While at E3, a tipster in the industry mentioned that I shouldn’t be too excited about the game. The engine has reportedly been scrapped and rebuilt a couple times, management on the project was described as a mess, and the staff’s turnover rate was extraordinarily high. If you’re thinking that this is bad news for a game announced back in 2009, you’re not alone. But consider this: The game wasn’t really displayed well at Square Enix’s E3 booth last month. Heck, I don’t even remember it being there. Last time I checked, you should be showcasing a game as much as you can so consumers can get excited about it.
But what if there’s nothing to get excited about? Development troubles have been widely reported, so that fact wouldn’t necessarily shock me. But let’s also remember the fact that the game’s publisher is going through some hard times as well. Aside from the fact that their extraordinarily high sales goals for Tomb Raider weren’t met, former Square Enix boss Yoichi Wade left back in March. All of the company’s future plans seem to be revolved around Kingdom Hearts III and Final Fantasy XV. While the game may not be cancelled, any and all pre-orders for the game should be.
Thief‘s troubles are nothing new in the industry. There are plenty of projects that become destined to failure that we don’t even get to hear about. So why should we care? Because if we, as both gamers and paying customers of publishers like Square Enix, continue to buy low-quality games based on the hope that they’ll be enjoyable, then we’re only encouraging this type of behavior. Sales dictate the game’s market; there isn’t a Psychonauts 2 because the first one didn’t sell well enough. There’s an annual release for Call of Duty and Assassin’s Creed because they sell like cans of PBR at a hipster college bar.

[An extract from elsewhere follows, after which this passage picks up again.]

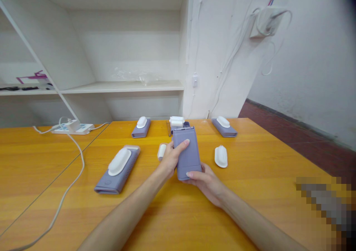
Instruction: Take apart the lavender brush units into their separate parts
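Note:
Held up in front of me above the table is a purple-grey flat rectangular case (pixel 187 156), its long side pointing away from me. My left hand (pixel 171 156) grips its left edge, thumb lying on the broad face. At the near right corner my right hand (pixel 207 180) is closed on the case too, thumb on the lower edge and fingers beneath. Just beyond my left hand lies a small piece with a white roll (pixel 162 151), partly covered. A white oval part (pixel 221 156) rests on the table to the right of the case.
Similar cases with white oval parts on top lie at left (pixel 116 173), back left (pixel 141 128) and back right (pixel 225 128). Behind the held case, white rolls (pixel 177 122) sit by a wire basket (pixel 168 128). A power strip (pixel 73 128) trails a cable (pixel 80 158) across the wooden table.

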`<state>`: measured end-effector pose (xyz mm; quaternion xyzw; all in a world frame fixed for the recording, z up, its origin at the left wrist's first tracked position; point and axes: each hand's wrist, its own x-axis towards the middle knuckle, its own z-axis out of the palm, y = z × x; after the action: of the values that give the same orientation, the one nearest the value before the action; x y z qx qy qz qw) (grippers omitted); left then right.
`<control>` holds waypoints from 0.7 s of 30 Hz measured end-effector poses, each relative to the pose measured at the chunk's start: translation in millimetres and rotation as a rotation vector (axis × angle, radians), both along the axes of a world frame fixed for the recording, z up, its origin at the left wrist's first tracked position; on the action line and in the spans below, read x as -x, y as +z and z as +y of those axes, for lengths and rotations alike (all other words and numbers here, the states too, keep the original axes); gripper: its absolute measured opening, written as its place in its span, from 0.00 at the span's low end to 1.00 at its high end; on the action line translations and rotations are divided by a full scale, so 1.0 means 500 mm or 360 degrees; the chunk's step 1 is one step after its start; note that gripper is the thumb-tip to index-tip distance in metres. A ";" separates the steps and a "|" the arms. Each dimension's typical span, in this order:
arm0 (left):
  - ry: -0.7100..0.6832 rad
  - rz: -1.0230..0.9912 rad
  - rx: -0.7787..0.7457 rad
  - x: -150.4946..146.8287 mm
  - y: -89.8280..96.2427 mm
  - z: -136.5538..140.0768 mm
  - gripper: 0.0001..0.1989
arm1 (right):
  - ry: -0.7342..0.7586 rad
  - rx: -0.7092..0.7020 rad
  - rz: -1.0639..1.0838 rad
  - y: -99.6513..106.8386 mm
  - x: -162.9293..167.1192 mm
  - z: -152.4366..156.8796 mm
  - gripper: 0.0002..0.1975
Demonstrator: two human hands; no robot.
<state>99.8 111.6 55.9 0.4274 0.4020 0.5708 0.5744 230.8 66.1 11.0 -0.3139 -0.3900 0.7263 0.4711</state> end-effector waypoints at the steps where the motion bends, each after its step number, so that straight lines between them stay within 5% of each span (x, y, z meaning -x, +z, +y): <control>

We’ve gone a great job of becoming more aware of shitty games during their development, but we can’t slack off now. Ignore the hype, tune out the pre-release fluff, and demand to get hands-on with these games. That way, we’ll know they suck before dropping $59.99 on them. As much as we would all like to forget about Aliens: Colonial Marines, we can’t; it taught us too important a lesson.